A Better Past Through Technology: World War II Warplanes as Cultural Heritage

Author:
Wayland, Kent Allen, Department of Anthropology, University of Virginia
Advisor:
Handler, Richard, Department of Anthropology, University of Virginia
Abstract:

The restoration of World War II warplanes offers the chance to explore technology and history as cultural constructs in American culture. Beginning in the 1960's, several different groups began to collect these planes, called "warbirds," and to fly them at airshows and public commemorations as a form of cultural heritage. This investigation merges actor network theory from the field of science & technology studies with anthropological work on cultural invention to examine how these warbird afficionados use their airplanes to invent a usable past.

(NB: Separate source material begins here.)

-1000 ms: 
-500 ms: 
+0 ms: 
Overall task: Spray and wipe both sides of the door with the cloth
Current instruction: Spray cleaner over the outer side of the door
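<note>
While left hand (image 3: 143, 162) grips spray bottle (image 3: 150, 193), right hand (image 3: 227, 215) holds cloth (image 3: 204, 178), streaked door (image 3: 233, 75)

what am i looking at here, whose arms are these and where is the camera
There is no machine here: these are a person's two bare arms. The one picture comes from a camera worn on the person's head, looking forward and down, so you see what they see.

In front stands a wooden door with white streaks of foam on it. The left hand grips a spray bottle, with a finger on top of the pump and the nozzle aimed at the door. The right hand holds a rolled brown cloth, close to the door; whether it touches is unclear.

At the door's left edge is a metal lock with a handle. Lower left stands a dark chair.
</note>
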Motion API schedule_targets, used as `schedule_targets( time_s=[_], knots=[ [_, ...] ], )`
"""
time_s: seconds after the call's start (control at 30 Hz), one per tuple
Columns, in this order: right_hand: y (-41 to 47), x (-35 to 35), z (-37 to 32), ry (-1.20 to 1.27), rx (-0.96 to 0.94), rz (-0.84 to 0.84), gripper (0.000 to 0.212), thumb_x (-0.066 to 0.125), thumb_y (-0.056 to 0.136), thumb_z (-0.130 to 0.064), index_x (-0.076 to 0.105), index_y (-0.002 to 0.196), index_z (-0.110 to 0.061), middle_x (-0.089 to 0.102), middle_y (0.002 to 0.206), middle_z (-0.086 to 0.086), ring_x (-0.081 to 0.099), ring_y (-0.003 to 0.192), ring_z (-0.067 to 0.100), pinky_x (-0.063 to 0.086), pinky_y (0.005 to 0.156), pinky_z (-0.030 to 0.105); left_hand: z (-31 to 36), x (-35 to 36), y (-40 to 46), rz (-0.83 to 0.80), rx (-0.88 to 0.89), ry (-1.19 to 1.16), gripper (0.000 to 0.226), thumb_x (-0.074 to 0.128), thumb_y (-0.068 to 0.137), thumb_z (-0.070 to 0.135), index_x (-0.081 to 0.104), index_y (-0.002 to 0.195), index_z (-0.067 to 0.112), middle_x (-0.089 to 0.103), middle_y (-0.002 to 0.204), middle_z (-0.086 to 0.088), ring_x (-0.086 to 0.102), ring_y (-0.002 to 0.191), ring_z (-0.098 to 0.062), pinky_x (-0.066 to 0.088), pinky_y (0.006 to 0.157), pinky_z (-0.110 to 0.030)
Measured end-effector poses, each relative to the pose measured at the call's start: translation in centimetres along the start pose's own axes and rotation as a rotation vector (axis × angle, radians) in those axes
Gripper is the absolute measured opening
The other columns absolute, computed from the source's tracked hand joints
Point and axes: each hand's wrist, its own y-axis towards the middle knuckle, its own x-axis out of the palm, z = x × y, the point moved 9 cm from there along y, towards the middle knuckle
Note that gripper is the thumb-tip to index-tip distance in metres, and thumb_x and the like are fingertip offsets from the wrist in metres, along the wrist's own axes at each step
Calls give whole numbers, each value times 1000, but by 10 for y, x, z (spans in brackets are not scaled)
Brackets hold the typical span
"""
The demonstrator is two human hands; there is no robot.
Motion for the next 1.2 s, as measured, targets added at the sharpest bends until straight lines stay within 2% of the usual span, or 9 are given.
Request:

The past they invoke allows them not only to attract veterans who share their emotional stories of the war, but also to imagine the United States during the "Good War" as an ideal, militarized nation which should serve as a model for the present. This cultural invention occurs both at airshows, where the warbirds perform for the public, and in restoration and maintenance hangars, where both professionals and volunteers engage in craft labor. Both the sublime experience of the planes' operation and the obsolete skills required for their maintenance evoke a better, simpler past for these afficionados. Such interactions with the aircraft foster an Industrial Romanticism which manages to embrace the discourse of technological progress as necessary while at the same time preserving a wistful sense that the passing of these piston-engined aircraft meant the loss of their own ability to understand and work on machines. This labor, then, provides for a performance of masculine competence which now escapes them in their daily life.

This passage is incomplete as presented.